## SOURCE DATA

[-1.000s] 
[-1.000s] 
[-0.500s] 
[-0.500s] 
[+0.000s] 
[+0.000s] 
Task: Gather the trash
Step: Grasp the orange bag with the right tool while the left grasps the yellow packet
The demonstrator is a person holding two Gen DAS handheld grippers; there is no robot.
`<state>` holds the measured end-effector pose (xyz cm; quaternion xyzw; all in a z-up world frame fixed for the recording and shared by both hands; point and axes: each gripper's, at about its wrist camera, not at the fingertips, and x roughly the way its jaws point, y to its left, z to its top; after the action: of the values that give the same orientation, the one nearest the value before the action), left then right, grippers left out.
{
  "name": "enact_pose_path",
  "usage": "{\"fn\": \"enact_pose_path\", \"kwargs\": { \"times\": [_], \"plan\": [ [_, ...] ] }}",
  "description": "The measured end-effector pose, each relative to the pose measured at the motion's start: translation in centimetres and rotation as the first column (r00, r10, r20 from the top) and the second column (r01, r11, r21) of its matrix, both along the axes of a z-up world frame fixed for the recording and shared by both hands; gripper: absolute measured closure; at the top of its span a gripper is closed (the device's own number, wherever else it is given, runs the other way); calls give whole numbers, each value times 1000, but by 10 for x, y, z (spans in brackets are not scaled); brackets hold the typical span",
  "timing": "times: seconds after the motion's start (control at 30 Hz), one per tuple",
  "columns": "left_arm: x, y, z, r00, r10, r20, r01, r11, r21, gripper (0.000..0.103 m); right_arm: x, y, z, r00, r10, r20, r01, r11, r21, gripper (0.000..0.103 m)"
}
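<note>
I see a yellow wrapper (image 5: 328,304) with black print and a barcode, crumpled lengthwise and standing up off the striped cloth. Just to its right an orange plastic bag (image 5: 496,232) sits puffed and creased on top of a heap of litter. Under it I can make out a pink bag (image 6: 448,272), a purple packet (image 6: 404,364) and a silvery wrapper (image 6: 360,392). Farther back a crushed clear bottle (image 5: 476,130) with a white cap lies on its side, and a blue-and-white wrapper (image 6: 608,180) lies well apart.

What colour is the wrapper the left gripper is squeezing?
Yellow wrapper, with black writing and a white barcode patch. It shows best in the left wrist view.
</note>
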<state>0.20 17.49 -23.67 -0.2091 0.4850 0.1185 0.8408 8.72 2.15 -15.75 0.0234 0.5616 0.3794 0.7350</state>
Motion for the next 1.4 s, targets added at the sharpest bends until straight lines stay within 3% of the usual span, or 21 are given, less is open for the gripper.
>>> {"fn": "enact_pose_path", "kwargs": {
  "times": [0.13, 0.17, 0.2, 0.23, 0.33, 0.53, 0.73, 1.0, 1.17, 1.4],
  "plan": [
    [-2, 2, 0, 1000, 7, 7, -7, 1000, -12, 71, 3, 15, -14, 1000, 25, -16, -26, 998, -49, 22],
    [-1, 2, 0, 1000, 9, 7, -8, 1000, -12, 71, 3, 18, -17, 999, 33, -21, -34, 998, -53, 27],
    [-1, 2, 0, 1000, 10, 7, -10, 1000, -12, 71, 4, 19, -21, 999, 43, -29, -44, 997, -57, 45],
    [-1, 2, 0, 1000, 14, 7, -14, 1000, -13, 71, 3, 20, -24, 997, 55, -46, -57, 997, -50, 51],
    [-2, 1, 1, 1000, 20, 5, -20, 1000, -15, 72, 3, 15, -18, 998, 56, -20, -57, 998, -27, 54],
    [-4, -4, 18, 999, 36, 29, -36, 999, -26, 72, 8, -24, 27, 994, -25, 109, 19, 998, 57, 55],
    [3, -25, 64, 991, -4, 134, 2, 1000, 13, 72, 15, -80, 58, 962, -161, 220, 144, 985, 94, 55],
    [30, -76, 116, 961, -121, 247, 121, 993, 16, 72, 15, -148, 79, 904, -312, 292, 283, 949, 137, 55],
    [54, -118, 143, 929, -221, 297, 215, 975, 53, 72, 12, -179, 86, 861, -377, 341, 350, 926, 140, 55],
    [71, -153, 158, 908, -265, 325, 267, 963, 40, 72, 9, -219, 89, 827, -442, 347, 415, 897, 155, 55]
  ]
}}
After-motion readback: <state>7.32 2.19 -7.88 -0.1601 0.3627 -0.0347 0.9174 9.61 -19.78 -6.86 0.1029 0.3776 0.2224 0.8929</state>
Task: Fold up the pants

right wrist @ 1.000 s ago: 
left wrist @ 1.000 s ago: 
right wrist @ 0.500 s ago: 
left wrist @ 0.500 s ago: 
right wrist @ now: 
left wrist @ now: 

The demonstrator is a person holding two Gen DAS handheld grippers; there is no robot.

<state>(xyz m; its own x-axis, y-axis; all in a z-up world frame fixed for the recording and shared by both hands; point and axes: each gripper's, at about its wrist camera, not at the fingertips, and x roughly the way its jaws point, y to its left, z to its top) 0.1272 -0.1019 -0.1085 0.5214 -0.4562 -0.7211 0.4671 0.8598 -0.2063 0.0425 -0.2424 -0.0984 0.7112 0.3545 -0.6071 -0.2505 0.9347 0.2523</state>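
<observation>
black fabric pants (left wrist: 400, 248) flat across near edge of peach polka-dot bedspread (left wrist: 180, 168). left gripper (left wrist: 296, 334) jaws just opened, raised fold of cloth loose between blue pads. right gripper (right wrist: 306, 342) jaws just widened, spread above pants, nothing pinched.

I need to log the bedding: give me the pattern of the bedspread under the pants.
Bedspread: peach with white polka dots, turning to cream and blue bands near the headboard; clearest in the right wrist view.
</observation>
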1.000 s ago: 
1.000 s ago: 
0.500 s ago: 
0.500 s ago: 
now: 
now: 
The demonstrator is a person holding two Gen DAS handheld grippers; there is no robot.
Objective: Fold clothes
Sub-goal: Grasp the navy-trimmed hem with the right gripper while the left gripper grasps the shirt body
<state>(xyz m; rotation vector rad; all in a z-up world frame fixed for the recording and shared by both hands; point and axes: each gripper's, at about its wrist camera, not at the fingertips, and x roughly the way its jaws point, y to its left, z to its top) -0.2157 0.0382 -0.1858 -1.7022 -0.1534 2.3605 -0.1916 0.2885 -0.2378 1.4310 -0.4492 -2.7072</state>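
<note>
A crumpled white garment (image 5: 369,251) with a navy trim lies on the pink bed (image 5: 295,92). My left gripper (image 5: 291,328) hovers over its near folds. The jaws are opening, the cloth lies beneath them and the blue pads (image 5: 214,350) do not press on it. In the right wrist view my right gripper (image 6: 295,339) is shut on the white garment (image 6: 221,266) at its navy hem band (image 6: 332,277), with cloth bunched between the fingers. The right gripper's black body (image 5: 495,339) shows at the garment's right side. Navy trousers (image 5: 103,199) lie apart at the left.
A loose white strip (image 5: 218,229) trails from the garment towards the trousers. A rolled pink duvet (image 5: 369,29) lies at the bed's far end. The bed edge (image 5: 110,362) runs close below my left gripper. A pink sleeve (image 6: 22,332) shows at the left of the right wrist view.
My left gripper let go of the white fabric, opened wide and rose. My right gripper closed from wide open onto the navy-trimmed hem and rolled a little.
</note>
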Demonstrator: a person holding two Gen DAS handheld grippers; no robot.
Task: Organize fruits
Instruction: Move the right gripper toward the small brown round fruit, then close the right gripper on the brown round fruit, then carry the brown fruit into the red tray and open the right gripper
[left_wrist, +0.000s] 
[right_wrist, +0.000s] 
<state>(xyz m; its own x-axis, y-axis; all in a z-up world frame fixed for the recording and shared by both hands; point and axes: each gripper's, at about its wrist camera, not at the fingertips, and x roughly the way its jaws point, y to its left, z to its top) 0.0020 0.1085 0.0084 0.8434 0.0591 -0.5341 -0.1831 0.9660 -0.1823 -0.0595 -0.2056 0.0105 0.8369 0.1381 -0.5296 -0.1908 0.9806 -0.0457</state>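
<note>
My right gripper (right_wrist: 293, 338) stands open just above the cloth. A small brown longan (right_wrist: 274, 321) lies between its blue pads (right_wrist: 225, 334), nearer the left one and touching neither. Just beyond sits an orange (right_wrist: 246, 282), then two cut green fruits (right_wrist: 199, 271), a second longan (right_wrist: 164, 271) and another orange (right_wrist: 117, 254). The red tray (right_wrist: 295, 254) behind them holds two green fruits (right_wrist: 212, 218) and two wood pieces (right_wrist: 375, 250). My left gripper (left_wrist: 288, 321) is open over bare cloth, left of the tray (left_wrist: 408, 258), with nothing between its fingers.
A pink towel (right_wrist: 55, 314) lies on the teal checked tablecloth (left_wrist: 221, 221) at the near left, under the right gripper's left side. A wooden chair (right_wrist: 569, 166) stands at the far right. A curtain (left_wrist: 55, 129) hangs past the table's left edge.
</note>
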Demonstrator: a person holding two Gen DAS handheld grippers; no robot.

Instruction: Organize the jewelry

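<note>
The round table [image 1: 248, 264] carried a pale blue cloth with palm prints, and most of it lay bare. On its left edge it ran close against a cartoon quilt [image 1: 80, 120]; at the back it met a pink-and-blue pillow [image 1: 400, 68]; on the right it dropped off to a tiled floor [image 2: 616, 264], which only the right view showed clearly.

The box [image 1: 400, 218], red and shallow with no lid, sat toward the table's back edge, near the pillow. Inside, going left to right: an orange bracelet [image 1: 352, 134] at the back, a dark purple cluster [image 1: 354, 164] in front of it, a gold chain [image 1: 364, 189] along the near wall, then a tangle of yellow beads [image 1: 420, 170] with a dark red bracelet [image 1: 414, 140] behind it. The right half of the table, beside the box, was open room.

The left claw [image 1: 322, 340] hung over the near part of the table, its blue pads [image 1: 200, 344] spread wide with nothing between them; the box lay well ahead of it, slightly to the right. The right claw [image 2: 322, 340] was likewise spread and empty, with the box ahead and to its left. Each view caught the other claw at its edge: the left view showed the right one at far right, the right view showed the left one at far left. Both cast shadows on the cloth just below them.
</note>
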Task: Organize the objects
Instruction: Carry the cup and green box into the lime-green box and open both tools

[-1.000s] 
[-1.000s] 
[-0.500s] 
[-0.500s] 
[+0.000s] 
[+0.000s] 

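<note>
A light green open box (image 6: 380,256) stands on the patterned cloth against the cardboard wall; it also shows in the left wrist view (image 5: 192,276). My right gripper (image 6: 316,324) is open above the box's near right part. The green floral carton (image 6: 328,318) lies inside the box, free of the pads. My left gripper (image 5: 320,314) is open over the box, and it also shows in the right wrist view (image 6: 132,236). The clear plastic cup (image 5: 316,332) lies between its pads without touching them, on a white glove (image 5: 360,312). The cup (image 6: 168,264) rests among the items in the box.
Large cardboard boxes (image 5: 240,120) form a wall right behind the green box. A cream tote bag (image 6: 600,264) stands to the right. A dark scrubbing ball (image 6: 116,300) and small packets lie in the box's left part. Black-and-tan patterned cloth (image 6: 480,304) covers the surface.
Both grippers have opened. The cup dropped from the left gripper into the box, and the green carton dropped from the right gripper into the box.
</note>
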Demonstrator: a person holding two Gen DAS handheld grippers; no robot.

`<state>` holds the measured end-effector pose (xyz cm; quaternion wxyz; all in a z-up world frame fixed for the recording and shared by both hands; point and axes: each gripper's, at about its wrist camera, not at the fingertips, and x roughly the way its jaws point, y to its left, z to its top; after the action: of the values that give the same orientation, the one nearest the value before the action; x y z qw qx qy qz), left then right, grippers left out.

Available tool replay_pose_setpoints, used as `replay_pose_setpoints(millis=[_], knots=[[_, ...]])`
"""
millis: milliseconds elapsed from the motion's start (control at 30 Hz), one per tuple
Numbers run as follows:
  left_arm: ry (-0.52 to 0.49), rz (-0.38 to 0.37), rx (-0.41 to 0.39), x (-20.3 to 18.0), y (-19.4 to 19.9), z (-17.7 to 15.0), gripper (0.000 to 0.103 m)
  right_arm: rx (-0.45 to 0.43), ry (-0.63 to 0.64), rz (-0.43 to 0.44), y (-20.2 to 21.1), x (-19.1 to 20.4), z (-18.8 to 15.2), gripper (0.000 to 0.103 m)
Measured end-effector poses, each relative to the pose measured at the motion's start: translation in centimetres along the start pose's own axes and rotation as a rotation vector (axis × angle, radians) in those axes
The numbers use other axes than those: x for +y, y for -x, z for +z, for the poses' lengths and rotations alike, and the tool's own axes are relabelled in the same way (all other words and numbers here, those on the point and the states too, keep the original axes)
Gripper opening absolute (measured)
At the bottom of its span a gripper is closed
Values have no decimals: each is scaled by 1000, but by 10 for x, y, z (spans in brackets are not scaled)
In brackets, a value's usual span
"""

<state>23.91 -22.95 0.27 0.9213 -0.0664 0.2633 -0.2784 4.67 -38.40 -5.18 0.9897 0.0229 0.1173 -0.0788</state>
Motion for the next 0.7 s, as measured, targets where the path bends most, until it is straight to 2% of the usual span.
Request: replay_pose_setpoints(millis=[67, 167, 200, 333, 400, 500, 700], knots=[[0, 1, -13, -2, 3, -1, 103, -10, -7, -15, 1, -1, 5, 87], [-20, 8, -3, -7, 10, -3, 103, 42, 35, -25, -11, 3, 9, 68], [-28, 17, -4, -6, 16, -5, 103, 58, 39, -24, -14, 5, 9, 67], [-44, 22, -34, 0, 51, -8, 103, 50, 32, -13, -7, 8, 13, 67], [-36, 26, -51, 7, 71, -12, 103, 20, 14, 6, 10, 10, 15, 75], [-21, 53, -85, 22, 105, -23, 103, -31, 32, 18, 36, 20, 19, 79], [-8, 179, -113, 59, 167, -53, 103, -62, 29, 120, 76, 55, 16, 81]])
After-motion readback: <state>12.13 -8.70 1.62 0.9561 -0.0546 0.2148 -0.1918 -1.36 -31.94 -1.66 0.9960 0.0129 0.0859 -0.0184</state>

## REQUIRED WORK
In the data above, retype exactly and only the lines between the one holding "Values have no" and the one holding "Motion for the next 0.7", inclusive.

## YOUR SOLUTION
Values have no decimals: each is scaled by 1000, but by 10 for x, y, z (spans in brackets are not scaled)
In brackets, a value's usual span
"""

<state>23.91 -22.95 0.27 0.9213 -0.0664 0.2633 -0.2784 4.67 -38.40 -5.18 0.9897 0.0229 0.1173 -0.0788</state>
Motion for the next 0.7 s, as measured, targets where the path bends most, until it is straight to 2% of the usual span.

The complete answer has now been given.